> _Exercise directions_: In this exercise, copy exactly the lines from the one that contains "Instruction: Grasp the" through the end of the entries below; pictures are not copied.

________________________

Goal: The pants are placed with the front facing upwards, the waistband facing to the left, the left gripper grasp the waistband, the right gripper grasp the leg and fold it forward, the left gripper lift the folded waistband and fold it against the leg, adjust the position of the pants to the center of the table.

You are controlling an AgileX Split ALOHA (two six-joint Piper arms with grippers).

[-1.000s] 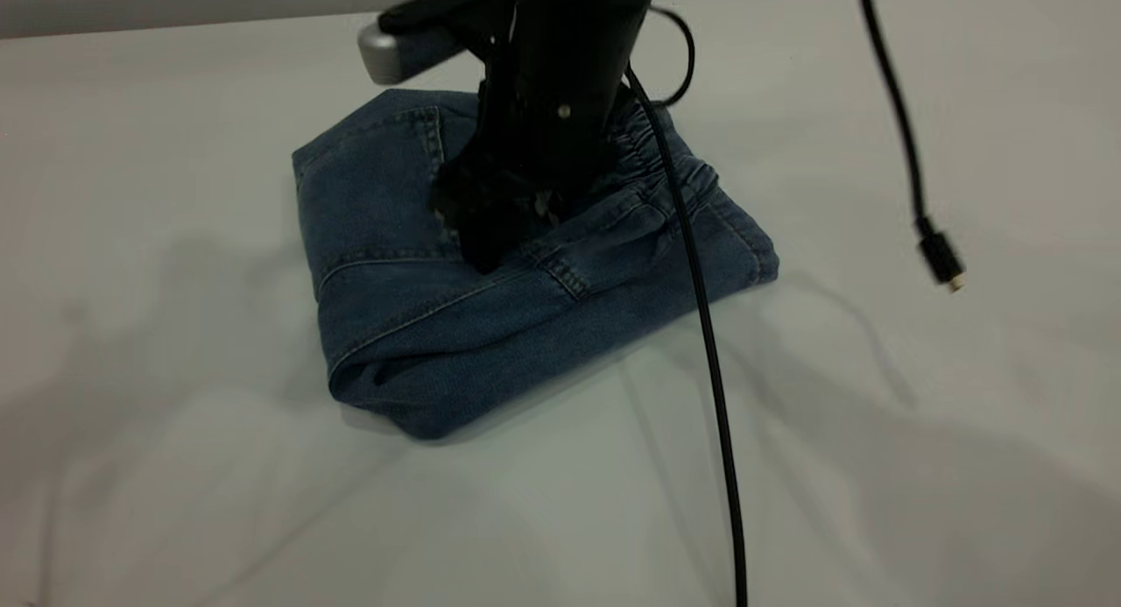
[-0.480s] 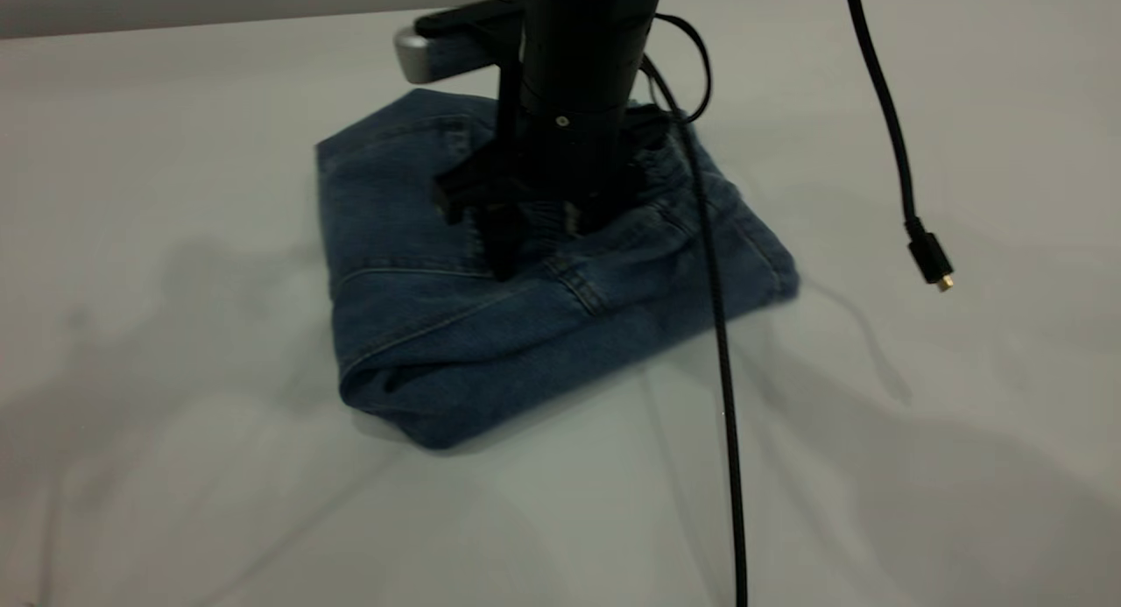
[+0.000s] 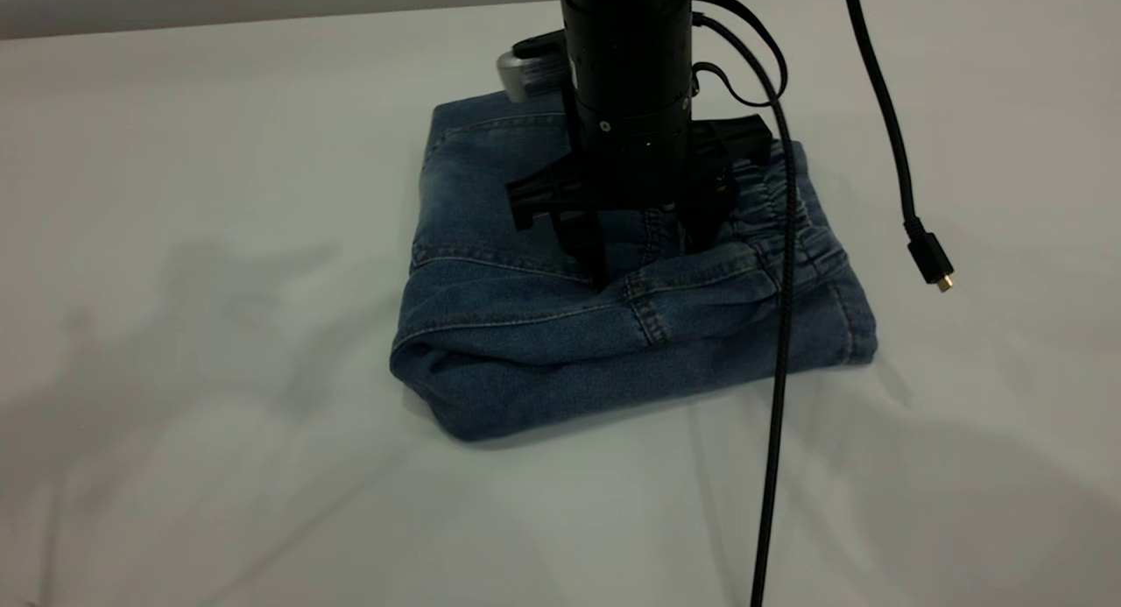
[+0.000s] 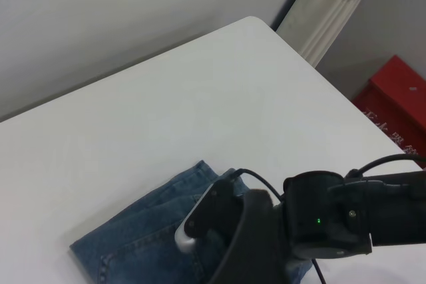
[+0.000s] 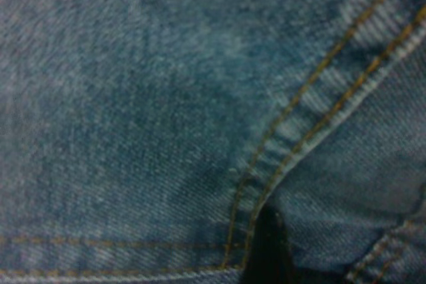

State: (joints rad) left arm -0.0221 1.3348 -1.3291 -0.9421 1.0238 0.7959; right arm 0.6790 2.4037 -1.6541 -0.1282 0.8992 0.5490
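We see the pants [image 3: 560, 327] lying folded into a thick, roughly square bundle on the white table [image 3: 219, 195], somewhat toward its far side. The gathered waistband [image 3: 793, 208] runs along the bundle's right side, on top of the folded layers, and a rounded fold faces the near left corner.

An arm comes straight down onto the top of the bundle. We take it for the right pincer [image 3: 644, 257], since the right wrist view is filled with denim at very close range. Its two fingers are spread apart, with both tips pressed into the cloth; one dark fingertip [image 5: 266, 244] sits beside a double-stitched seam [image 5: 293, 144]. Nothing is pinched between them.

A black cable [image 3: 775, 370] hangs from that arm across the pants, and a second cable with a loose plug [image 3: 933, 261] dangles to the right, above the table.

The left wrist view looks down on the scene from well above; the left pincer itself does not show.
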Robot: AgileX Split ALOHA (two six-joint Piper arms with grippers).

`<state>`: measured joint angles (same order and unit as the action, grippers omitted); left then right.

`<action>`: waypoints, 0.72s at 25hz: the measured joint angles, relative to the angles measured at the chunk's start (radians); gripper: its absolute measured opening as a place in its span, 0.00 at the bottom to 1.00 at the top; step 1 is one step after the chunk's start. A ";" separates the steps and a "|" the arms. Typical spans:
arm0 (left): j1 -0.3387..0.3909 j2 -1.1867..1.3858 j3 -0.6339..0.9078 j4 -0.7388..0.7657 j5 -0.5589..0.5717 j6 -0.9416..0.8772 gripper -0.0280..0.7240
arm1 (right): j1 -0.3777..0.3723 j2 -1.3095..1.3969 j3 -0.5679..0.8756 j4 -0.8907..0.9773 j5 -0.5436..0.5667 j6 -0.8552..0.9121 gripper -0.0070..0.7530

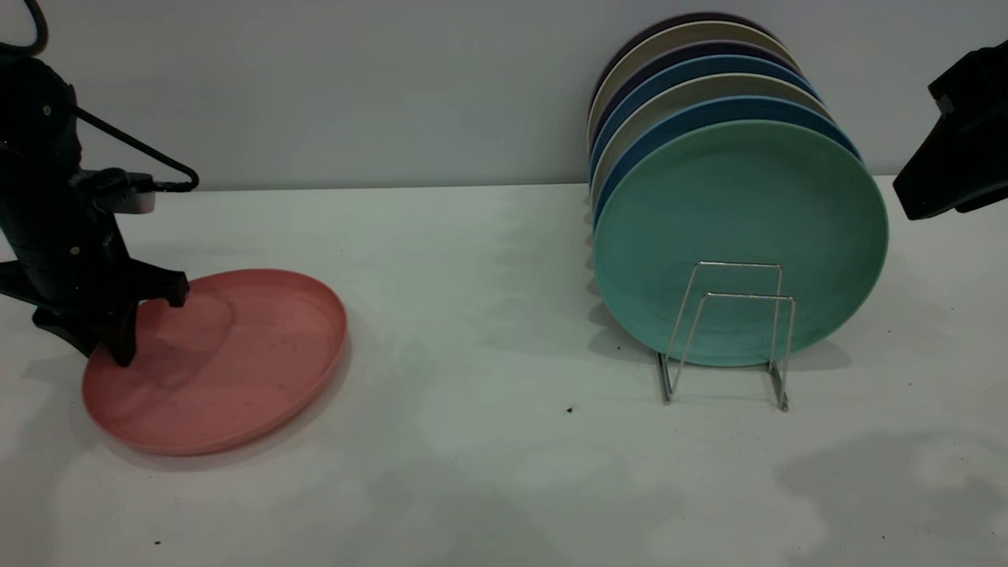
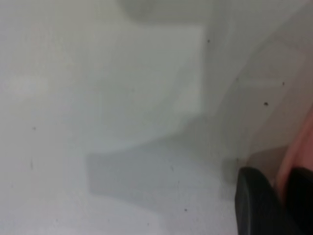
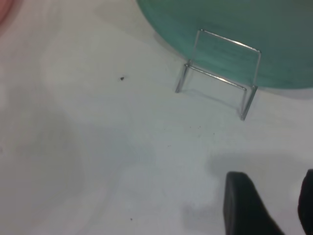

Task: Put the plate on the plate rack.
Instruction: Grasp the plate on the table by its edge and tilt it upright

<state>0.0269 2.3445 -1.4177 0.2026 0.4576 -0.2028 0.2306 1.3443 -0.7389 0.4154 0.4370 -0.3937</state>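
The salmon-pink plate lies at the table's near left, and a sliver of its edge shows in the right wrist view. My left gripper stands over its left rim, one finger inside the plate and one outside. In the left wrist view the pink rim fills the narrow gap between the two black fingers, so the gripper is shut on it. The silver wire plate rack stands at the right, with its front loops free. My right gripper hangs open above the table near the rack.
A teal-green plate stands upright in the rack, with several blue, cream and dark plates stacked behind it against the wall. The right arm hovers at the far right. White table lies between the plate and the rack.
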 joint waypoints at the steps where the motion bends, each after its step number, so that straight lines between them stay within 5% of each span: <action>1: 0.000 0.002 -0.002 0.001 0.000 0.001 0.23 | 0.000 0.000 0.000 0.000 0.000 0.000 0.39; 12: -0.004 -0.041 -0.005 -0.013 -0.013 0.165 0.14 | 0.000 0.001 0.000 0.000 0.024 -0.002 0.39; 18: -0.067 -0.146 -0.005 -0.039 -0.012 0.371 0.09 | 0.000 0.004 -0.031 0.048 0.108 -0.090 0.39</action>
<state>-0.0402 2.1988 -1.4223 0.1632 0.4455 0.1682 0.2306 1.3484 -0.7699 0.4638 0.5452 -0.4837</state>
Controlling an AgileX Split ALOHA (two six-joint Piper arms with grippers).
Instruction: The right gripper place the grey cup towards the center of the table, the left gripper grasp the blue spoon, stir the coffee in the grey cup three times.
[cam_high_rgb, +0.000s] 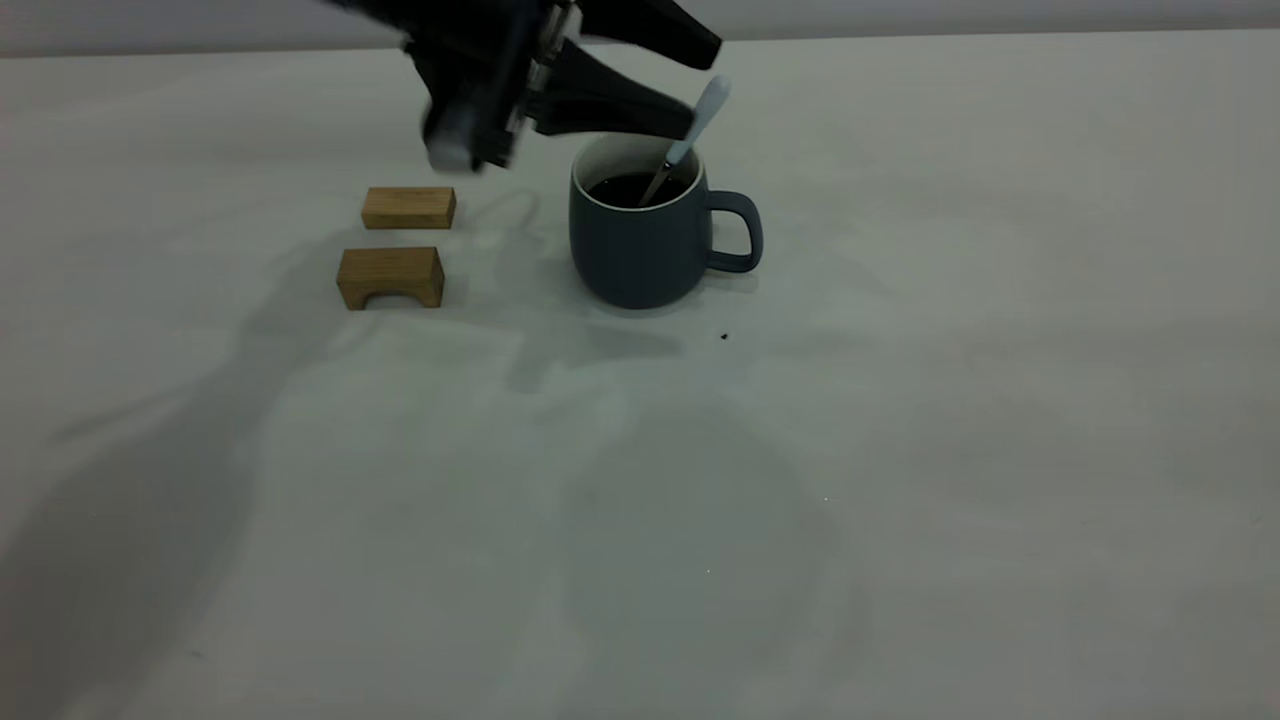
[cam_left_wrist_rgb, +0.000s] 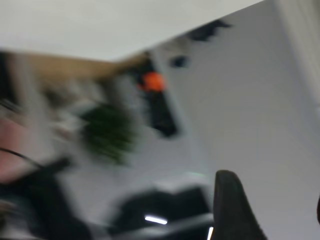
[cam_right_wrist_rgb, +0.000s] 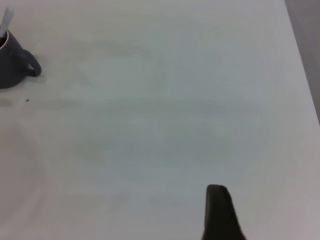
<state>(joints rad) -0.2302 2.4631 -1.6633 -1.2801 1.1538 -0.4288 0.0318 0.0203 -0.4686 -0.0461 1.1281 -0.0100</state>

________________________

> _Solution to this task_:
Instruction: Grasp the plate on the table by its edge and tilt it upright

<state>0.0269 2.3445 -1.4177 0.2026 0.4576 -0.2028 0.2306 1.3443 -0.7389 0.4154 0.4370 -0.3937</state>
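The salmon-pink plate lies at the table's near left, and a sliver of its edge shows in the right wrist view. My left gripper stands over its left rim, one finger inside the plate and one outside. In the left wrist view the pink rim fills the narrow gap between the two black fingers, so the gripper is shut on it. The silver wire plate rack stands at the right, with its front loops free. My right gripper hangs open above the table near the rack.
A teal-green plate stands upright in the rack, with several blue, cream and dark plates stacked behind it against the wall. The right arm hovers at the far right. White table lies between the plate and the rack.
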 joint waypoints at the steps where the motion bends, each after its step number, so that straight lines between them stay within 5% of each span: <action>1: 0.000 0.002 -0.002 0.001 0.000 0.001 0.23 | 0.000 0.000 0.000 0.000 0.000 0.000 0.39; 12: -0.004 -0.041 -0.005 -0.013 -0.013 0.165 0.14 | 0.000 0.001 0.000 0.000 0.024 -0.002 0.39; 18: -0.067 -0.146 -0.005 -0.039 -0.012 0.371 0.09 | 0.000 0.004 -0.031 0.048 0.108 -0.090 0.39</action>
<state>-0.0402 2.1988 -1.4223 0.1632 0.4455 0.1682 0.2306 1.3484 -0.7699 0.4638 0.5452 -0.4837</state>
Controlling an AgileX Split ALOHA (two six-joint Piper arms with grippers).
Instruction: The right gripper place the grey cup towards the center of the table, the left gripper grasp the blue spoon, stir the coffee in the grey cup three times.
[cam_high_rgb, +0.000s] 
[cam_left_wrist_rgb, +0.000s] 
[cam_right_wrist_rgb, +0.000s] 
<state>(joints rad) -0.2302 2.4631 -1.6633 -1.2801 1.1538 -0.4288 0.0318 0.0203 -0.4686 -0.0461 1.1281 -0.0100</state>

No more output is expected for this exercise.